And at the end of the day that is McGuinty’s biggest failing.
He promised not to raise taxes and then whacked Ontarians with the biggest tax hike in provincial history. He also tried to say it wasn’t a tax, a judge hearing an appeal of the health premium would later rule otherwise.
He and his government have done this over and over again. For a while there my test of whether the McGuinty government would actually do something was whether Dalton initially said he wouldn’t do it.
Flip and flop. That was Dalton.
Sure all politicians do this, but McGuinty made an art of it. He had a style closer to American governors than past premiers – that might be due to the training he took from Obama mentor and campaign big shot David Axelrod.
McGuinty also came with a bare knuckles team that took no prisoners and accepted nothing less than loyalty. Stephen Harper has this reputation but trust me, he has nothing on the McGuinty clan.
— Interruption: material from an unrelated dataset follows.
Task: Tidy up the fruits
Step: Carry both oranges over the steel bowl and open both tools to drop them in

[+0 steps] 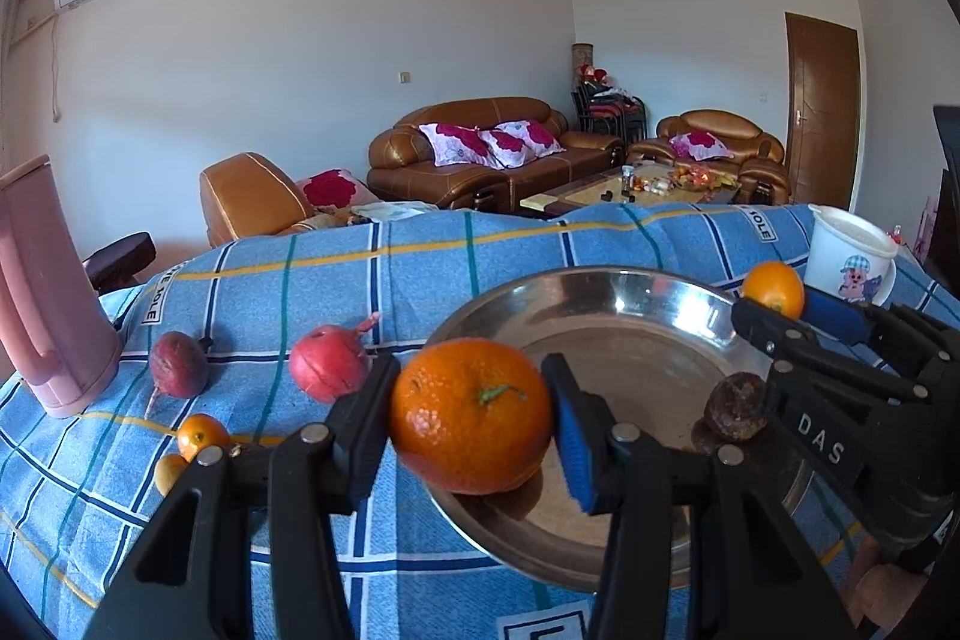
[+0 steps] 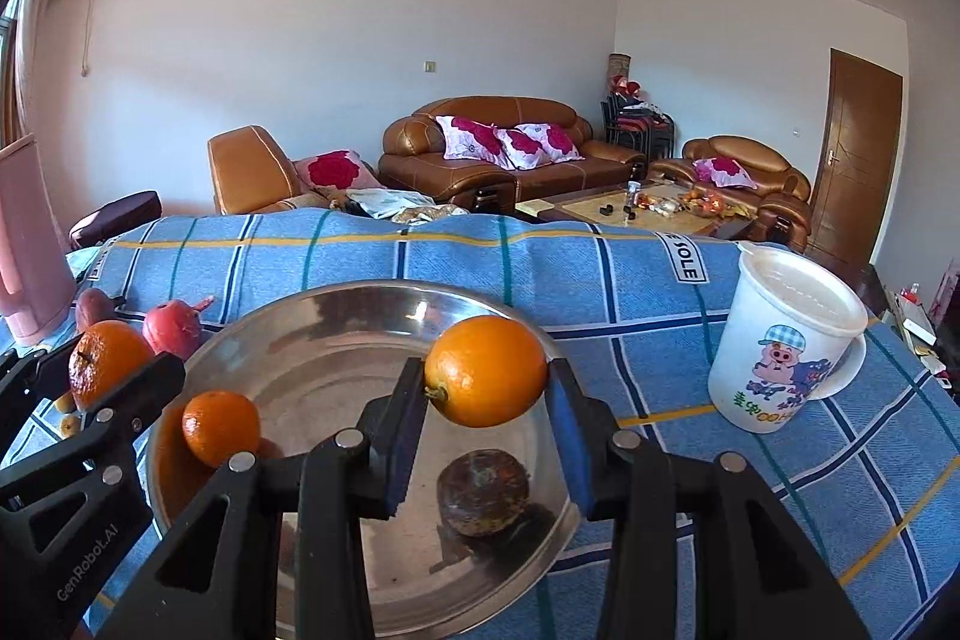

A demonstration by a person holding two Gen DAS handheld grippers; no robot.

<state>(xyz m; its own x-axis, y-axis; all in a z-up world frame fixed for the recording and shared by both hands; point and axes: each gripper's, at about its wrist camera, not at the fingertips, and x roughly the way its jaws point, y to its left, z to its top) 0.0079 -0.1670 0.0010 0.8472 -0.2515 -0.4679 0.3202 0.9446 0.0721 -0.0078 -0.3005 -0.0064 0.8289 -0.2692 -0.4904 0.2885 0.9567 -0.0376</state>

In my view Premier Dad left when he did because he was finally caught. The opposition parties were onto a scandal he couldn’t get out of – the moving of power plants at a cost of hundreds of millions of dollars to the taxpayer, just to save some Liberal seats.
If McGuinty had stayed on, he would have suffered the same humiliation as Jean Charest who went down in scandal in Quebec. Better to leave like Chretien and let the next guy deal with the mess.
McGuinty isn’t gone yet but the checks and balances on him set out in our Westminster system of Parliamentary democracy are all gone.
McGuinty has shut down the legislature until his party finds a new leader but he also said he wants a freer hand to negotiate labour deals.
“I met with the lieutenant-governor earlier today and asked that we prorogue the house so that we can pursue both discussions, both tracks, in a way that is free of the heightened rancour that has sadly, too frequently, characterized our legislature of late.”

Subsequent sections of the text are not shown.